> Activity
Every line from the one with "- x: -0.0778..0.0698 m" through the last line below should be repeated exactly; pictures stay out of the copy.

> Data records
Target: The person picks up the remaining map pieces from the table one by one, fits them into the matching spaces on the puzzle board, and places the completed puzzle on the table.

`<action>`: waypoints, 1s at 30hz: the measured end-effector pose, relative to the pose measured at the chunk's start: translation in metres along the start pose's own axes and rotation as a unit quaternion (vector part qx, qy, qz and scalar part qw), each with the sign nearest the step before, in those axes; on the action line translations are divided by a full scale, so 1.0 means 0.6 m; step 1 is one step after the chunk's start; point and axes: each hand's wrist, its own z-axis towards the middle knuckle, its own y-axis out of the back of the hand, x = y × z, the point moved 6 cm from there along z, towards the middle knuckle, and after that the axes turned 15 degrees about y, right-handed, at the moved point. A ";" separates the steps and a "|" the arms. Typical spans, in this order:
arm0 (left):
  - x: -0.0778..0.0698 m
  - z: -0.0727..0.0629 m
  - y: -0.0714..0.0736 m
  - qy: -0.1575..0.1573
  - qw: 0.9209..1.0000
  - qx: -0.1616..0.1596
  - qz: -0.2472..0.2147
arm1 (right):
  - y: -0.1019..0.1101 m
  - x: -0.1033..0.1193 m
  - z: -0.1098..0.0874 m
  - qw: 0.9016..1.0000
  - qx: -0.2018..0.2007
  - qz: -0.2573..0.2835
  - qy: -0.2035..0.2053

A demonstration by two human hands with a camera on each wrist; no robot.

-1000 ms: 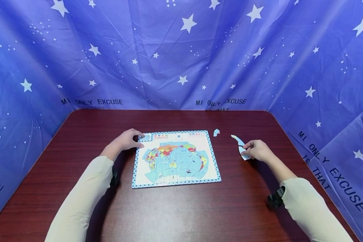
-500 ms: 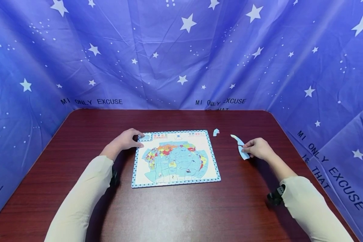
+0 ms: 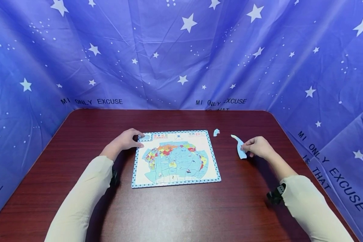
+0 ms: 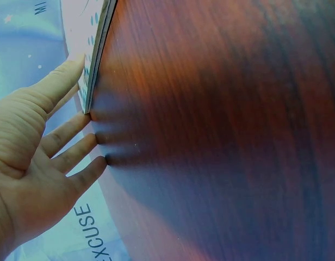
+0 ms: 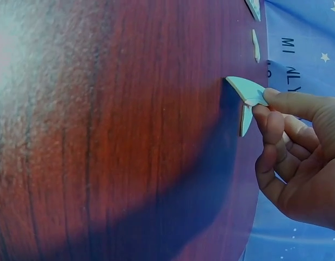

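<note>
My left hand (image 3: 127,139) rests at the far left corner of a flat world-map jigsaw puzzle (image 3: 178,158), its fingers loosely spread. The left wrist view shows the thumb against the board's dotted border (image 4: 91,70), the other fingertips just past the corner. To the right of the board, my right hand (image 3: 258,148) pinches a light blue puzzle piece (image 5: 244,89) between thumb and fingers, close over the table. A second, slender puzzle piece (image 3: 235,137) adjoins it at the far end. Part of the held piece is hidden by the fingertips.
A small puzzle piece (image 3: 216,132) lies just right of the board's far right corner. The dark red wooden table (image 3: 175,211) ends at a blue star-printed curtain (image 3: 157,77) on the far side and at both sides.
My right hand has shifted slightly away from me, and the puzzle piece in it has swung left, closing the gap to the slender piece. The left hand and the board have stayed put.
</note>
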 end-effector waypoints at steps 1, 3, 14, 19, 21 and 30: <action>0.000 0.000 0.000 0.000 1.000 0.000 0.000 | 0.000 0.001 0.001 1.000 0.000 0.004 0.001; 0.000 0.000 0.000 0.000 1.000 0.000 -0.001 | 0.000 0.004 0.002 1.000 -0.002 0.012 0.002; 0.002 0.002 -0.002 -0.002 1.000 0.001 -0.002 | -0.008 0.030 0.014 0.999 -0.008 0.042 0.028; 0.002 0.002 -0.002 0.000 1.000 0.000 -0.004 | -0.015 0.040 0.023 0.998 -0.013 0.052 0.036; 0.002 0.002 -0.001 -0.001 1.000 0.000 -0.004 | -0.018 0.045 0.026 0.998 -0.016 0.057 0.037; 0.000 0.001 0.000 -0.003 1.000 -0.001 -0.003 | -0.031 0.065 0.040 0.996 -0.016 0.079 0.043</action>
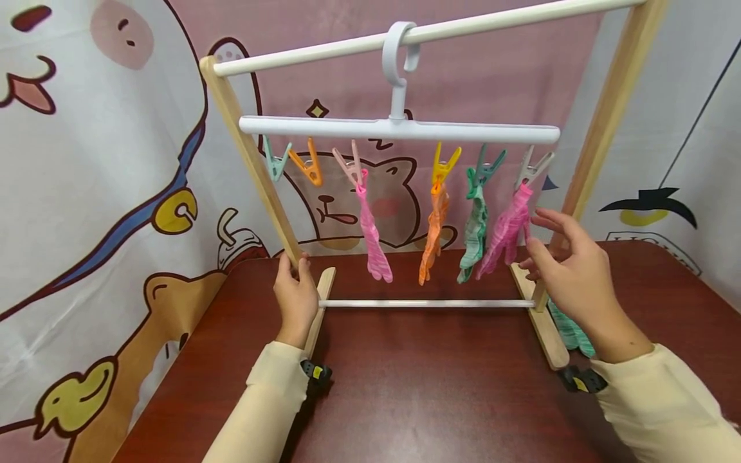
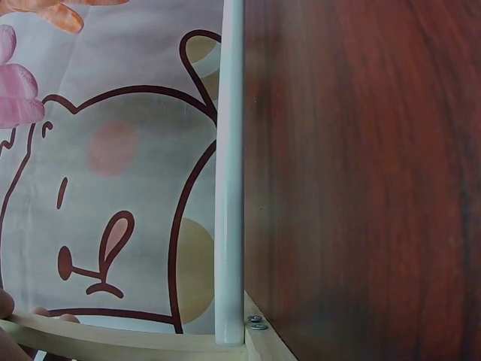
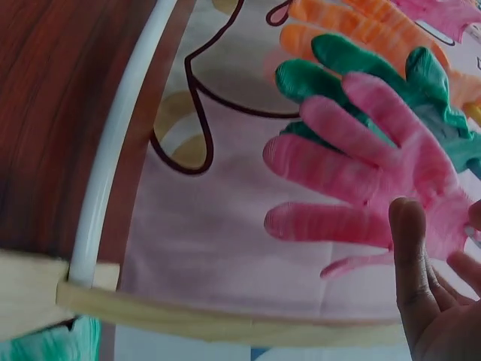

> Exercise output
  - x: -0.0778..0.0698 m
  - z: -0.0727..0.0629 m
  - y: -0.0714..0.0736 m
  - qy: -0.1575..0.1573
  - qw: 0.9209..1.0000
  - qx: -0.1616..0.1596
  - qz: -0.2472..0.2147
arm1 (right):
  - y: -0.1019..0.1101 m
  - x: -0.1033..0.1193 m
  - z: -0.1098..0.0874 m
  - qw: 0.9016..1.0000
  - qx: -0.2018..0.2007
  - qz: -0.2573..0.2835
  - qy: -0.2035..0.2053

A demonstration by two human hands with a camera on each wrist; no robot.

-1000 ms: 
-500 ms: 
+0 ms: 
+0 ms: 
+0 ms: 

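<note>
My left hand (image 3: 127,139) rests at the far left corner of a flat world-map jigsaw puzzle (image 3: 178,158), its fingers loosely spread. The left wrist view shows the thumb against the board's dotted border (image 4: 91,70), the other fingertips just past the corner. To the right of the board, my right hand (image 3: 258,148) pinches a light blue puzzle piece (image 5: 244,89) between thumb and fingers, close over the table. A second, slender puzzle piece (image 3: 235,137) adjoins it at the far end. Part of the held piece is hidden by the fingertips.
A small puzzle piece (image 3: 216,132) lies just right of the board's far right corner. The dark red wooden table (image 3: 175,211) ends at a blue star-printed curtain (image 3: 157,77) on the far side and at both sides.
My right hand has shifted slightly away from me, and the puzzle piece in it has swung left, closing the gap to the slender piece. The left hand and the board have stayed put.
</note>
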 end-effector waypoints at steps 1, 3, 14, 19, 21 and 30: <action>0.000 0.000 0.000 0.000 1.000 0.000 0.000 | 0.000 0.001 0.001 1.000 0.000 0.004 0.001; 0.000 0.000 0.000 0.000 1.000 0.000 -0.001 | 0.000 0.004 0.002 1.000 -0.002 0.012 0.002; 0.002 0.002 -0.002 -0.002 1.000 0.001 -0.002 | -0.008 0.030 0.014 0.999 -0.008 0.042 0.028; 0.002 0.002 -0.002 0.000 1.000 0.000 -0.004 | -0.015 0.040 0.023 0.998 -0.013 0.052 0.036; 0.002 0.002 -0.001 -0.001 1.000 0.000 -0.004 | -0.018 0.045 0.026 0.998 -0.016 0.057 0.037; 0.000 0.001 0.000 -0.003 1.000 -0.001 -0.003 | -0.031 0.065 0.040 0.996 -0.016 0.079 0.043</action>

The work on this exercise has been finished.